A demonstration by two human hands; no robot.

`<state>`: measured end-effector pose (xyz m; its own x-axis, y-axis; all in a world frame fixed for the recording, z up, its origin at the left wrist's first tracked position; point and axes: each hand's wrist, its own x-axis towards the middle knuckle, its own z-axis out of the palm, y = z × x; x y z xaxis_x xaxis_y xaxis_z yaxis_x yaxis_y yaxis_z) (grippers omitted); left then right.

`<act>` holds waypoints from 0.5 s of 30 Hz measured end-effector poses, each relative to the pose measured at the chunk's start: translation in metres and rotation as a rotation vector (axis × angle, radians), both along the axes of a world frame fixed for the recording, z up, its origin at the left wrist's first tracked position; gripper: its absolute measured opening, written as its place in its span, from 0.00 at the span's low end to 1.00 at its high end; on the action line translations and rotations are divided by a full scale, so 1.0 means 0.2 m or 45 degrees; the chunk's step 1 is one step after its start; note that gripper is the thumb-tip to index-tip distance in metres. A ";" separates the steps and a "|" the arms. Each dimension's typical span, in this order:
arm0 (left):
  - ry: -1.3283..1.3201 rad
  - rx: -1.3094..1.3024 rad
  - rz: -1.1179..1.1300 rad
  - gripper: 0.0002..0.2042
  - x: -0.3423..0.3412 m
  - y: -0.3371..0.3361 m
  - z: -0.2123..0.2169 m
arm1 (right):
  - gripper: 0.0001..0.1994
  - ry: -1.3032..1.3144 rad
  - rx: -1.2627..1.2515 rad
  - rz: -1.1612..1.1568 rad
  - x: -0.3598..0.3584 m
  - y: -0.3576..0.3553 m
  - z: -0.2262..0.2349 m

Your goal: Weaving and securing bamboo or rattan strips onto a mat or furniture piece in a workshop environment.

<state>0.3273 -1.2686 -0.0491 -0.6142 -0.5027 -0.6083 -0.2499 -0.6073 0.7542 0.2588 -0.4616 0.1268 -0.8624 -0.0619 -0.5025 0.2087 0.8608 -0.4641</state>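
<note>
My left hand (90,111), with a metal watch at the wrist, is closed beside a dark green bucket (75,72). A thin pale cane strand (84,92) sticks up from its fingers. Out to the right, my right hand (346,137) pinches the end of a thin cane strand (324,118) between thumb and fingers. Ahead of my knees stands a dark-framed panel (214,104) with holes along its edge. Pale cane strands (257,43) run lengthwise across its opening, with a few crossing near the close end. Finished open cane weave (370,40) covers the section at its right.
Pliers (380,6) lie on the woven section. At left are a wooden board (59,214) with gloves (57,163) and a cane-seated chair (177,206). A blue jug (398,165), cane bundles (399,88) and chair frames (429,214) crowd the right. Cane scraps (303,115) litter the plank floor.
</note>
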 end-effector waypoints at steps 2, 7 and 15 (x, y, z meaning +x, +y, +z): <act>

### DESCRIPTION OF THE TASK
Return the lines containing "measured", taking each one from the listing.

### WRITTEN SOLUTION
`<state>`: measured end-effector pose (xyz m; its own x-axis, y-axis; all in a world frame fixed for the recording, z up, its origin at the left wrist's first tracked position; point and axes: each hand's wrist, its own x-axis towards the middle knuckle, its own z-axis out of the palm, y = z × x; x y z xaxis_x xaxis_y xaxis_z yaxis_x yaxis_y yaxis_z) (grippers omitted); left then right.
`<act>` holds waypoints from 0.5 s of 30 Hz measured end-effector poses, each relative to the pose measured at the chunk's start: translation in metres and rotation as a rotation vector (axis × angle, radians), both along the axes of a world frame fixed for the recording, z up, its origin at the left wrist's first tracked position; gripper: its absolute measured opening, written as its place in its span, from 0.00 at the span's low end to 1.00 at its high end; on the action line translations and rotations are divided by a full scale, so 1.0 means 0.2 m or 45 degrees; the chunk's step 1 is one step after its start; note that gripper is the thumb-tip to index-tip distance in metres. A ";" separates the steps and a "|" the arms. Each dimension's typical span, in this order:

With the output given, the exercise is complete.